Pour comprendre à quel point l’idée est pathétique, il faut savoir que si une autre personne, exerçant un métier différent, était poursuivie pour la même affaire, il n’y aurait eu aucun besoin, pour ces avocats, de se mobiliser pour la défendre. En effet, ils ne défendent pas une cause juste à leurs yeux, mais simplement un collègue…

Les avocats ont-ils plus de droits que le reste des citoyens ?

Dans le même ordre d’idées, Seifeddine Makhlouf a tenu à bénéficier de son immunité en tant qu’avocat. Un droit, tout aussi controversé, du moins tel qu’il est revendiqué par l’islamiste…
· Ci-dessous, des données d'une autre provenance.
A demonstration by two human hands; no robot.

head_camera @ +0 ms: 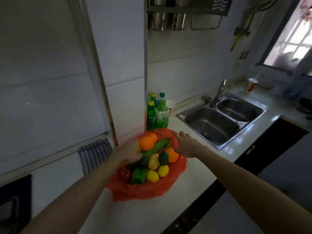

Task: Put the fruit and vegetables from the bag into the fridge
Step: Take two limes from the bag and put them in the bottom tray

En effet, cette mesure qui consiste à élargir, aux avocats, la marge de leur liberté d’expression pour améliorer leurs conditions de travail, n’est censée être valable que lors de l’exercice de leurs fonctions, autrement dit, uniquement pendant leurs échanges dans le cadre d’une plaidoirie.

Par ailleurs, ce n’est aucunement le cas de cette affaire de Seifeddine Makhlouf, puisqu’il avait tenu ses propos diffamatoires dans un cadre non-professionnel.

Or, s’il suffit d’être avocat pour dire, quel que soit le contexte, ce que les autres n’ont pas le droit de dire, comme semble revendiquer Makhlouf, cela posera un sérieux problème de favoritisme et de manque d’égalité entre les citoyens.

En d’autres termes, indépendamment de la décision du juge concernant cette affaire, il est important que celle-ci soit indépendante du statut de l’accusé. Car dans un Etat de droit qui se respecte, le fait d’être avocat, médecin, charpentier ou gardien ne doit avoir aucun impact sur nos droits et devoirs devant la loi.